I know l don’t normally step outside of Bath but this is an important subject that has already been acknowledged here in Bath where the Abbey recently launched a website – bathandcolonialism.org – containing information on the city’s links.
Last year it staged an exhibition dedicated to people with links. Two hundred out of about 1500 monuments in the Abbey include memorials to plantation owners and slave traders.
In Bristol, research at the Cathedral has come up with a similar number.
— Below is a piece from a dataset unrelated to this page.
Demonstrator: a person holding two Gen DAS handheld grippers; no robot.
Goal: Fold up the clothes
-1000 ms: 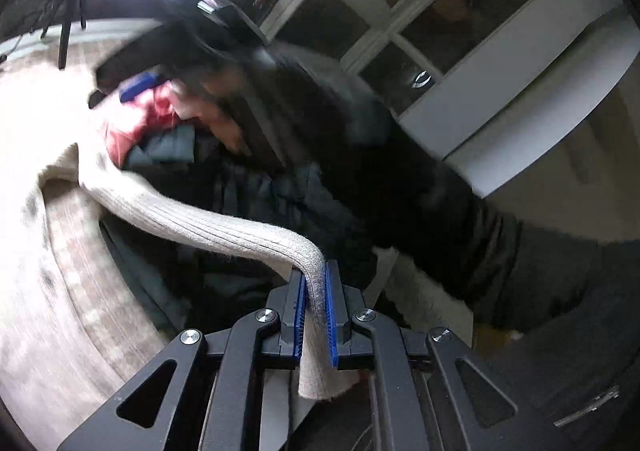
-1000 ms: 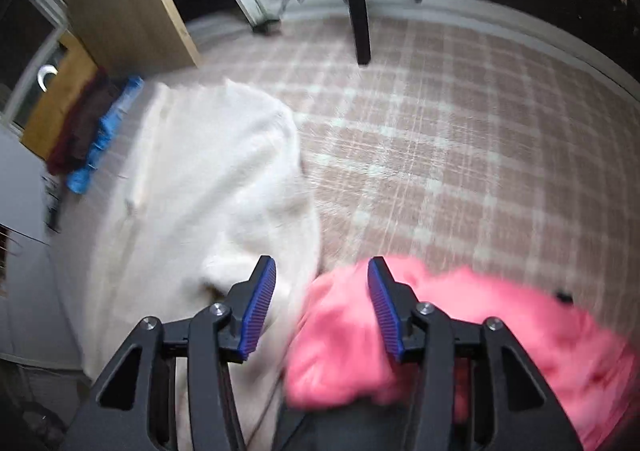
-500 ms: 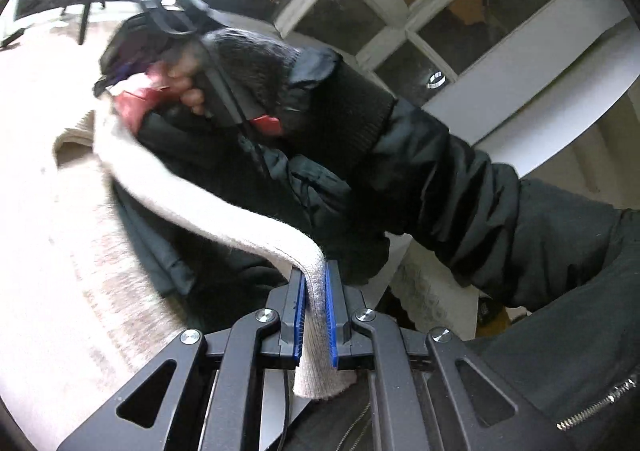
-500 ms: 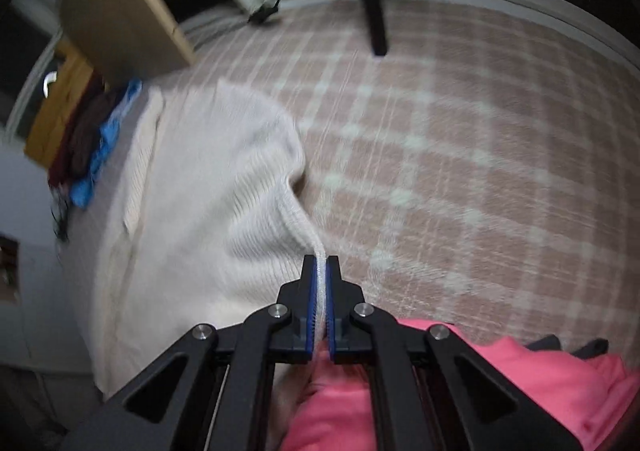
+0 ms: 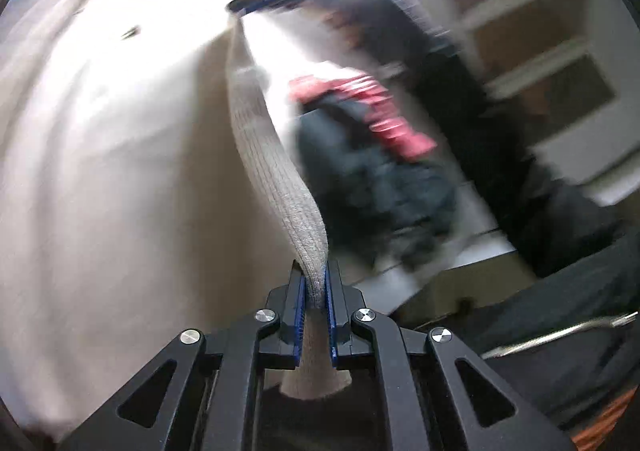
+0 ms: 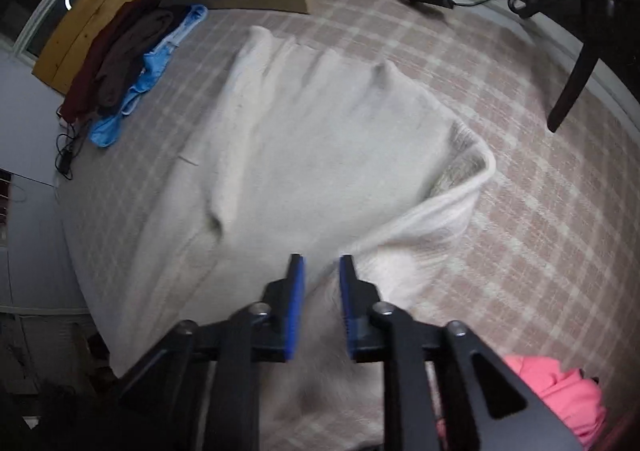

Two hundred memorials and grave markers have been found to have connections with the Transatlantic trade of enslaved people.
The church launches a new exhibition, All God’s Children, as part of its work to understand its links with the transatlantic trade of enslaved people.
Research that informed the exhibition discovered that between 1670 and 1900, roughly 1,000 people were buried or memorialised in the Cathedral and its grounds. Around 200 (20%) of them had a close connection to the slavery-based economy.
All God’s Children is an exhibition in two parts;
- Inside the Cathedral, exploring the Cathedral’s connections with the transatlantic trade of enslaved people through its memorials and grave markers.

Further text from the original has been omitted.